What we’re reading, April 2021 edition

The data science content firehose can be overwhelming; these are the pieces we think might be worth your time to check out. This month we’re focusing on causal inference.


Brian Kent


April 7, 2021

Causal Inference: The Mixtape

Scott Cunningham, 2021

Learning causal inference has been frustrating for me; it often feels like a haphazard wandering from book to book, learning conceptual frameworks like potential outcomes and causal graphs without ever developing tools to solve real problems. Scott Cunningham felt similarly, so he wrote this book. Talking about the book’s purpose, Cunningham says (p. 5):

a readable introductory book with programming examples, data, and detailed exposition didn’t exist until this one. My book is an effort to fill that hole, because I believe what researchers really need is a guide that takes them from knowing almost nothing about causal inference to a place of competency.

Causal Inference: The Mixtape covers both major (quantitative) philosophies of causal inference—directed acyclic causal graphs and potential outcomes—as well as six study designs:

  • matching
  • regression discontinuity
  • instrumental variables
  • panel data
  • differences-in-differences
  • panel data
  • synthetic control

Each topic spans 30-100 pages, covering historical context, intuitive walk-throughs of examples, detailed proofs of important theorems, and runnable code snippets. Cunningham’s perspective as an economist gives the material a more relatable flavor than most methodological treatments. As an example, he emphasizes that the primary reason why we need causal inference is that humans make choices to optimize their own outcomes. This seems especially relevant to industry data science, where our work is often meant to understand and affect human behavior.

The flip side of Cunningham’s engaging example- and story-oriented writing style is that despite being over 500 pages long, the book doesn’t feel useful as a reference. It’s hard to look up specific bits of information, and there is a lot of extraneous information. If you want to look up the key assumptions of the differences-in-differences method, for example, you’d be better off with Emily Riederer’s Causal Design Patterns article. But if you want to spend a lazy Saturday morning learning everything there is to know about differences-in-differences, then this is the book for you.

The book is available online for free. This is most helpful for the code snippets (in R, Stata, and Python), which are tedious to transcribe from the book. I paid for the hard-copy book because I think the information is worth the price and because books are a more effective reminder of my to-read list.

You’re probably measuring your treatment effect incorrectly

Chris Said, March 28, 2021

Figure 3 from https://chris-said.io/2021/03/28/youre-measuring-wrong/. The differences-in-differences approach doesn’t solve the treatment compliance problem.

This blog post is what reminded me to return to Causal Inference: The Mixtape. Said’s article is fantastic: short and to the point, the figures are clean and effective, and I learned something slightly mind-blowing in just a few minutes of reading.

Specifically, Said describes the Local Average Treatment Effect (LATE), which is the effect of a treatment on those who actually received the treatment. Contrast this with the Intention To Treat (ITT) effect, which is the difference in outcomes between the group assigned to receive the treatment and those assigned to the control group.

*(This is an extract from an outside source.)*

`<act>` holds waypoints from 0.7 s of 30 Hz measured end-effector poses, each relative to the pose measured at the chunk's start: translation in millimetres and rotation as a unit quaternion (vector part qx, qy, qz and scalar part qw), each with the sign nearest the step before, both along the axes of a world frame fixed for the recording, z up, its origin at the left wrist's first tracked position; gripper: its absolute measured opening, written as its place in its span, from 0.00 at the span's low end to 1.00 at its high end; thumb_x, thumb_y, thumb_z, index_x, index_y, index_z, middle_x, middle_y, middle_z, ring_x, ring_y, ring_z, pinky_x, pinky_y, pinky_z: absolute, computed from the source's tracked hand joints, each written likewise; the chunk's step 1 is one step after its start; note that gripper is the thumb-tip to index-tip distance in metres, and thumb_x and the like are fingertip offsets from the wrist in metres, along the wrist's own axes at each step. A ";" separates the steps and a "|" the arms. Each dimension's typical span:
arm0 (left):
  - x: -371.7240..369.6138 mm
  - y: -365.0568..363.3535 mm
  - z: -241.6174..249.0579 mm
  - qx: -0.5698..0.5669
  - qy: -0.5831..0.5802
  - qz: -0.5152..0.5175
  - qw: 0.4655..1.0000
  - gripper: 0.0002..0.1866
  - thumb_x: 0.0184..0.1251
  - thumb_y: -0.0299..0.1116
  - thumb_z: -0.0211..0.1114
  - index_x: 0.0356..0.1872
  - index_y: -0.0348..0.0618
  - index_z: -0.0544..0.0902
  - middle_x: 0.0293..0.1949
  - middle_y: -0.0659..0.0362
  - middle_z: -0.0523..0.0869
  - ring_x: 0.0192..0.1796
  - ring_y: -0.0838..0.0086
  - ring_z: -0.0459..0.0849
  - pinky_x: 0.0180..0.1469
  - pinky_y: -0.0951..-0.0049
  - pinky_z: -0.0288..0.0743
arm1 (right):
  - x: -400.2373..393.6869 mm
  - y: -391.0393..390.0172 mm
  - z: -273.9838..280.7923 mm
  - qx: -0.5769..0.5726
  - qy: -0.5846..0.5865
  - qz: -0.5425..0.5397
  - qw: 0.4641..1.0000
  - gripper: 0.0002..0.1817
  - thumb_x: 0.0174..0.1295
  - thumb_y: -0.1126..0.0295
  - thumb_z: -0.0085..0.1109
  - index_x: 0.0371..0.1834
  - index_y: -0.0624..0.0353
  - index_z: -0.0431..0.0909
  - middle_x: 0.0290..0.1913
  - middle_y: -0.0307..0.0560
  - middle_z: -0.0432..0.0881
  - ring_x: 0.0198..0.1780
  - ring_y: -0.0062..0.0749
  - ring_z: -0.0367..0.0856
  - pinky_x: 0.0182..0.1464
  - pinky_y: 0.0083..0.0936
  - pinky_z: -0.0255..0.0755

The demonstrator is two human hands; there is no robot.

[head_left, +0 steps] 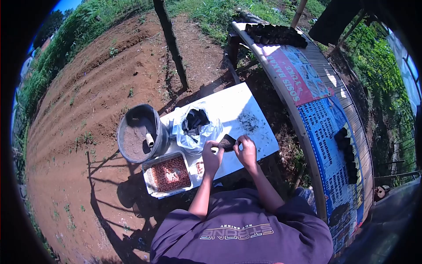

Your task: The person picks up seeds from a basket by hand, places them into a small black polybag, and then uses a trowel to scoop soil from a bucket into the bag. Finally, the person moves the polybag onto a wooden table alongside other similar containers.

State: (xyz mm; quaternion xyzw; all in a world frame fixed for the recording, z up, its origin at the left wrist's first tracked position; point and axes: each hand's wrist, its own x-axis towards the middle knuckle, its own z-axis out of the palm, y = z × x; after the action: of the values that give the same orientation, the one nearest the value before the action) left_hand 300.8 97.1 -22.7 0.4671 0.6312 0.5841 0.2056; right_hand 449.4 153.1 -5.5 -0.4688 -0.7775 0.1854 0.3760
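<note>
Over the white table (259,134), a small black bag filled with dark soil (227,143) is between my hands. My left hand (212,155) pinches its left edge, with the fingers closed. My right hand (245,152) has its fingers closed on the right edge. Just left of them stands a clear plastic bag (189,141) with black pieces (195,121) inside. A tray of reddish-brown seeds (166,175) sits at the table's front left corner.
A dark bucket (124,148) of soil with a light-handled tool (150,140) stands at the left. On the right, a long slatted bench (318,121) carries a printed banner (325,145) and rows of black bags (274,34). A post (171,42) rises behind.
</note>
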 end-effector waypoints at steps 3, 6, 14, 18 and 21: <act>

This is relevant, of course, when treatment compliance is an issue. Said doesn’t motivate the post with examples, but treatment compliance comes up all the time, especially in industry data science where experiment subjects are often people. Say, for example, our company recently launched a new credit card and we want to know how using that card affects users’ credit health. We can’t force users to sign up for the card, let alone use it; the best we can do is randomize who has access to the card. As Said shows, we would need to compute the LATE, not the ITT, and definitely not the difference between those who choose to use the card and those in the control group.